Although her attorney’s letters did not specifically ask for an SPD, the district court found they constituted a request for the SPD based on language requesting information about “all benefits.” The court awarded $11,550 in ERISA civil penalties for Aventis’s failure to supply an SPD upon receipt of Brown’s written request. Brown also was awarded $8,030, the maximum statutory damages allowed, for Aventis’s failure to provide COBRA notification within the required time period. Finally, Aventis was required to provide Brown with a life insurance certificate for $39,000 (the amount of coverage Brown was unable to convert, minus any costs Brown would have incurred in the process of conversion). The 8th Circuit Court of Appeals affirmed the district court decision. (Brown v. Aventis Pharmaceuticals, Inc., ____ F.3d ____ (8th Cir. 2003).)

Reverse Age Discrimination Not Actionable Under ADEA. The Post-Retirement Benefit Plan (the “Plan”) of Ecolab, Inc. (“Ecolab”) provided Ecolab would pay a premium subsidy for retiree medical coverage based on a retiree’s years of active service with the company. In March 2003, Ecolab eliminated the subsidy for all but two grandfathered groups. As a result, the benefit, in its revised form, was not available to Ecolab employees under age 50 as of the amendment’s effective date. The affected employees cried age discrimination and sued. On these facts, the federal district court held claims of reverse age discrimination (i.e., allegations the plaintiffs were treated less favorably than others who were older than the plaintiffs) were not actionable under the Age Discrimination in Employment Act of 1967. Further, the court rejected a claim by the plaintiffs to stay the decision pending an expected ruling by the United States Supreme Court during its upcoming term in a case presenting the same issue. (Feigl v. Ecolab, Inc., ___ F. Supp. 2d ___ (N.D. Ill. 2003).)

Company’s Substantiation of Business Expenses Proves to Be No “Fish Tale.” Townsend Industries (“Townsend”) gathers its salespeople for an annual, two-day meeting at its headquarters. Corporate staff and some factory workers also attend. Following the meeting, which has occured for the last 40 years, the company sponsors a four-day, all-expense-paid fishing trip to a resort in Ontario, Canada. Aside from a dinner at which the company’s owner and its CEO speak about the state of the company, the employees and salespeople are able to spend their time largely as they wish. Most go fishing. Nevertheless, business discussions are also conducted during the trip. The 8th Circuit Court of Appeals, reversing a district court decision, ruled Townsend presented adequate evidence to substantiate the business purpose of the 1996 and 1997 fishing trips, and that the per-employee cost of Townsend Industries’s annual fishing trip was not taxable wages.

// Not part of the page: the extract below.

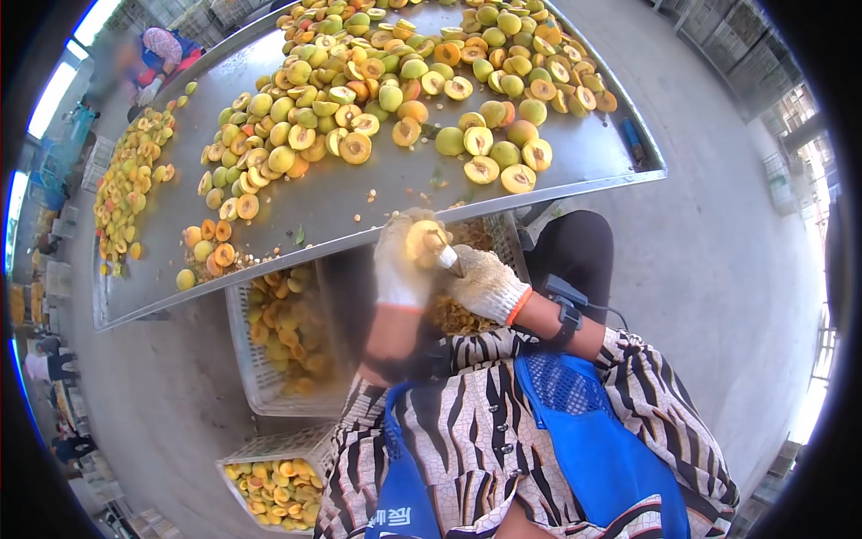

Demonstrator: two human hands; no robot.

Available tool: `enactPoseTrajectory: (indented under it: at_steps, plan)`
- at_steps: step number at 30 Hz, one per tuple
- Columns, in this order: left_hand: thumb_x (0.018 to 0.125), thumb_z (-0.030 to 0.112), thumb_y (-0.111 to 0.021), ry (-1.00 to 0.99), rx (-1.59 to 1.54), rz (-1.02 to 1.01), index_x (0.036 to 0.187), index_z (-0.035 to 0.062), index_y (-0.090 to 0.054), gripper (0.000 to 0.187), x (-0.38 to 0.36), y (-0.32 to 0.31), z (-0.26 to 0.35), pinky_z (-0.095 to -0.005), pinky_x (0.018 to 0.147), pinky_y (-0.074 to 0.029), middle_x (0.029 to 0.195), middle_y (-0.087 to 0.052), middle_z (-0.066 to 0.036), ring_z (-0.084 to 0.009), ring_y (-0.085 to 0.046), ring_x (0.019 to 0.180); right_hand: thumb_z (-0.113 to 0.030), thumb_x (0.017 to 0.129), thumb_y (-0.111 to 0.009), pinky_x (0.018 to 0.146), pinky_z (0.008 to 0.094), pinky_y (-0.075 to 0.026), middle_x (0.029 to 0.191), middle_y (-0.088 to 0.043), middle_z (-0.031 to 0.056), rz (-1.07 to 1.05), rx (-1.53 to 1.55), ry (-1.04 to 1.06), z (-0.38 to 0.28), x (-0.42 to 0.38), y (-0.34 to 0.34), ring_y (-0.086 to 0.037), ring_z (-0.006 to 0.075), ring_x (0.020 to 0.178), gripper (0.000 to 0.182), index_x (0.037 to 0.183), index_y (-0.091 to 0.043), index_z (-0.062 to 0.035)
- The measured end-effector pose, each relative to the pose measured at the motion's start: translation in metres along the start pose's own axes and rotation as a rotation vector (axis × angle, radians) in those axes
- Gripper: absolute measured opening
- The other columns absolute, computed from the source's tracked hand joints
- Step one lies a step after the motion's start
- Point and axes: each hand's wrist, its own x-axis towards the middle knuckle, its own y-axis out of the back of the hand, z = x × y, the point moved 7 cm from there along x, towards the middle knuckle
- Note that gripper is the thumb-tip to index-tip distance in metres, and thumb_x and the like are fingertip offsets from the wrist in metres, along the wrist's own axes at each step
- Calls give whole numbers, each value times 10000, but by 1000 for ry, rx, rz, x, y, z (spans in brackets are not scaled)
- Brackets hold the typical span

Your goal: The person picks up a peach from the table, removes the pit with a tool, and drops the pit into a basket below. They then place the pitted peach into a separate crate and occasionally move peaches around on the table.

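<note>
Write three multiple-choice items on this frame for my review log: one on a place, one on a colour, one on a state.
1. Where is the crate that holds fruit halves?
A. On top of the table
B. Below the table's near edge
C. On the person's lap

2. What colour are the gloves?
A. White
B. Black
C. Green

3. What is the state of the fruit in the left hand?
A. Whole and unpeeled
B. Cut, with a tool against it
C. Lying loose on the table

Answers: 1 B, the crate sits under the near edge of the table. 2 A, both hands wear white knit gloves. 3 B, the fruit shows yellow cut flesh, and the right hand holds a metal tool to it.
</note>
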Motion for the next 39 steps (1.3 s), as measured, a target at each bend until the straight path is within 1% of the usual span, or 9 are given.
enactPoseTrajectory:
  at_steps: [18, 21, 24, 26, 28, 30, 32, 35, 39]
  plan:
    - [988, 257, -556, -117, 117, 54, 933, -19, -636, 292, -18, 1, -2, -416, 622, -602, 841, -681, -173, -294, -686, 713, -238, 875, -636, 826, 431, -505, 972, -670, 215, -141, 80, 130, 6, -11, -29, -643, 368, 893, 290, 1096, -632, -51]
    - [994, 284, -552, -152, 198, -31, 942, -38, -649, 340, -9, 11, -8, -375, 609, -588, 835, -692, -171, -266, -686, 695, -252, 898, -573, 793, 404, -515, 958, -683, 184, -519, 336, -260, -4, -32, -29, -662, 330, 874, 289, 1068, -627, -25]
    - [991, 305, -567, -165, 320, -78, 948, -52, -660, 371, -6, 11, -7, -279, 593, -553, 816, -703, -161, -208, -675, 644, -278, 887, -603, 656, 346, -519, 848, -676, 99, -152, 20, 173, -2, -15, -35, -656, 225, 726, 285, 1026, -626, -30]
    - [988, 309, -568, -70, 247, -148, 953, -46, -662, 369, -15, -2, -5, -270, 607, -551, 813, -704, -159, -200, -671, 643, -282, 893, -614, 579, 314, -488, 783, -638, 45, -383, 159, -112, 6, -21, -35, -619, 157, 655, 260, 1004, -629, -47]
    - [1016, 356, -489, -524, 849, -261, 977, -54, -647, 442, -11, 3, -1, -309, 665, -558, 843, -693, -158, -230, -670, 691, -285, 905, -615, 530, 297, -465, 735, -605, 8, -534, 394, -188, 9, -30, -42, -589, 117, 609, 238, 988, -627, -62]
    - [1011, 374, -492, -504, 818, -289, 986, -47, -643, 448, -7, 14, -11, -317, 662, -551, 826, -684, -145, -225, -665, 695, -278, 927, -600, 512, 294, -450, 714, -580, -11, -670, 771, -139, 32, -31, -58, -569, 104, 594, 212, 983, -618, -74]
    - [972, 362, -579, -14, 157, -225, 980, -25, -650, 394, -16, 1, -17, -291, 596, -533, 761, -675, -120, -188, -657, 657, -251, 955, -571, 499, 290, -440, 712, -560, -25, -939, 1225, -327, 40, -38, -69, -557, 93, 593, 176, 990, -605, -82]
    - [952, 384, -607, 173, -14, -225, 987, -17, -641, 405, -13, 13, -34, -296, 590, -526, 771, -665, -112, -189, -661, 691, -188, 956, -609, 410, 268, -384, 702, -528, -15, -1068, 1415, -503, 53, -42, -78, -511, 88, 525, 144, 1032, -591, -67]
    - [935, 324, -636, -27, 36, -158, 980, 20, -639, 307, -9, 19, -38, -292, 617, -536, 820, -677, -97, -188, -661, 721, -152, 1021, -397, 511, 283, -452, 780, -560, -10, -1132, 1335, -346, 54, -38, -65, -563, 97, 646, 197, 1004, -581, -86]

The questions of whether the per-employee cost of the trips amounted to taxable wages and whether Townsend should have withheld a portion of these costs turn on whether each employee could have deducted these costs as business expenses. While the court was careful to point out its decision did not propose that all corporate-sponsored hunting, fishing, or other trips to “luxury” vacation spots can avoid inclusion of the per-employee cost of the trip in employee wages, it concluded there was adequate substantiation of the business purpose in this instance. Of particular significance to the federal appellate court was the Townsend employees’ testimony that they felt an obligation to attend and that they felt it was part of their job. The court also found significant the testimony of employees that specific Townsend-related business was conducted during the 1996 and 1997 trips and certain business-related activities were always conducted on the trips. (Townsend Industries v. U.S., ____ F.3d ____ (8th Cir. 2003).)